- WHAT THIS TASK INVOLVES -
Only the lines from the one that includes "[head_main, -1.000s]" through the last line below belong in the reply, copied exactly and without pictures.

- SOURCE MATERIAL -
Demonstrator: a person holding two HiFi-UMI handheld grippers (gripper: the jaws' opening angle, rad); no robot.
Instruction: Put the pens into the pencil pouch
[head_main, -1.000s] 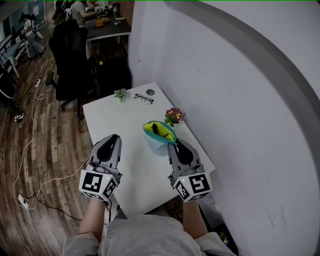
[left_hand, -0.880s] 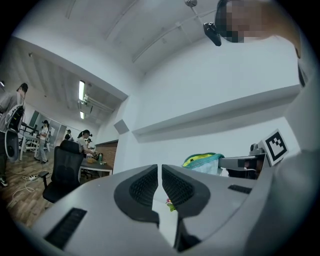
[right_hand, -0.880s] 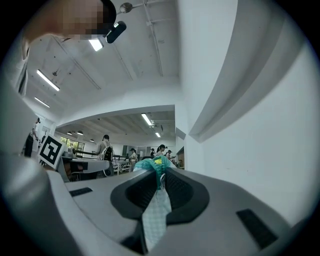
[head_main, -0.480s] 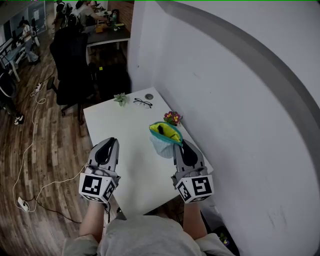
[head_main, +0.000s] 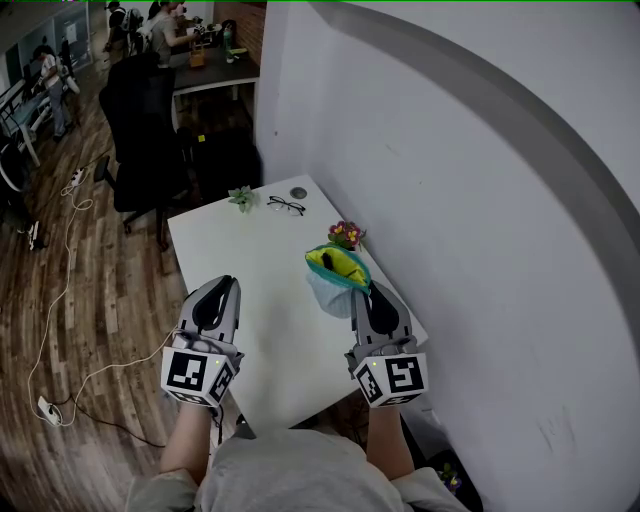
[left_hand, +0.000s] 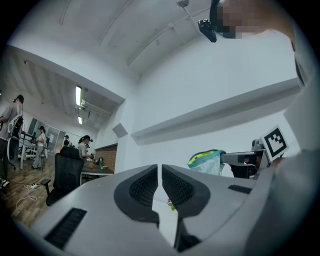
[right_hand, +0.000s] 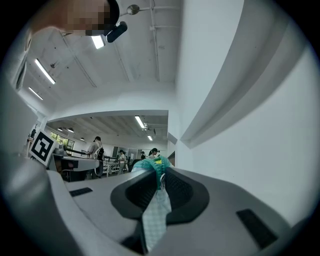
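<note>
The white table (head_main: 250, 260) serves as landmark. Over its wall-side half is the pencil pouch (head_main: 337, 272). The right gripper (head_main: 368, 292) pinches its pale checked end, so the pouch's long axis runs straight on from those jaws, with the teal-and-yellow mouth gaping up and away from the person. The left gripper (head_main: 221, 284), jaws pressed together on nothing, hovers over the table's aisle-side edge, well apart from the pouch. Any next move therefore looks to be the right hand's. A dark slim shape (head_main: 333, 263) in the mouth is probably a pen, and no loose pen shows on the table.
</note>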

- EXERCISE RESULT -
[head_main, -1.000s] 
[left_hand, -0.880s] 
[right_hand, -0.880s] 
[head_main, -0.480s] 
[head_main, +0.000s] 
[left_hand, +0.000s] 
[right_hand, +0.000s] 
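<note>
The white table (head_main: 250, 260) serves as landmark. Over its wall-side half is the pencil pouch (head_main: 337, 272). The right gripper (head_main: 368, 292) pinches its pale checked end, so the pouch's long axis runs straight on from those jaws, with the teal-and-yellow mouth gaping up and away from the person. The left gripper (head_main: 221, 284), jaws pressed together on nothing, hovers over the table's aisle-side edge, well apart from the pouch. Any next move therefore looks to be the right hand's. A dark slim shape (head_main: 333, 263) in the mouth is probably a pen, and no loose pen shows on the table.
</note>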

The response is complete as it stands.